**Task goal:** When the line with "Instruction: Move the" comes up, set it down and every later line to the end of the data, exactly and without pictures.

*** Opening of Dataset excerpt ***

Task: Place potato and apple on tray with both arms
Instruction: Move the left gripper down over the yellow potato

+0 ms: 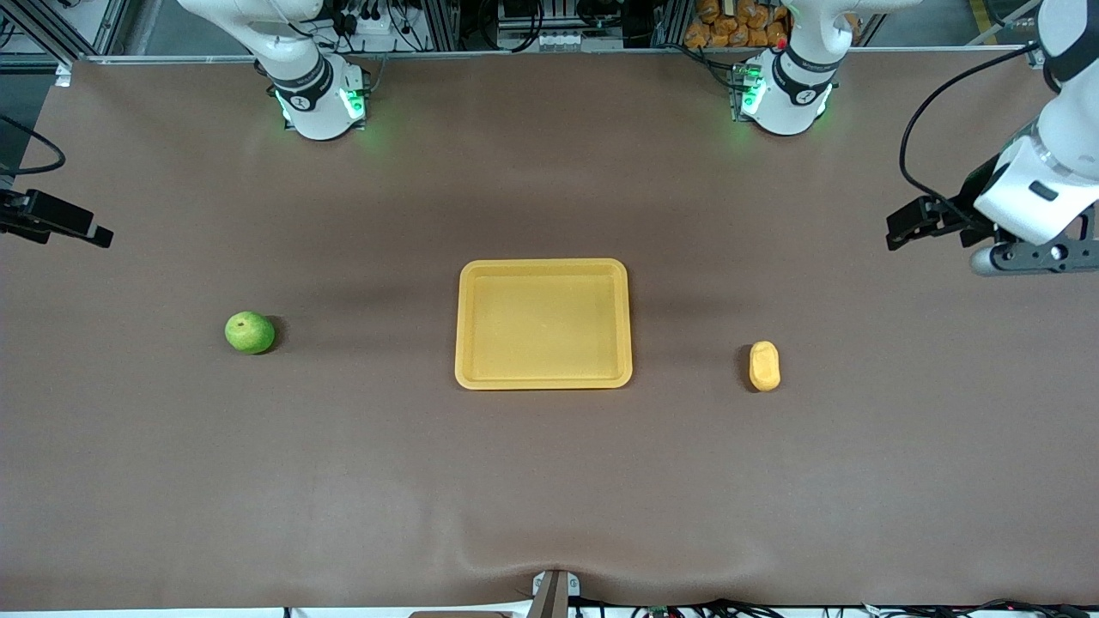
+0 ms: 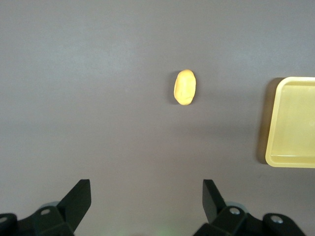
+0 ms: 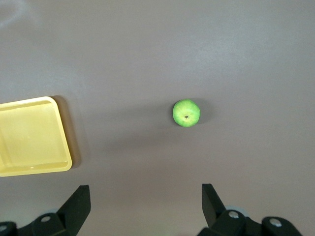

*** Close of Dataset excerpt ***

**Task response:**
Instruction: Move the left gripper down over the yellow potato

+0 ms: 
+0 ms: 
+0 ms: 

The exercise concludes with this answer.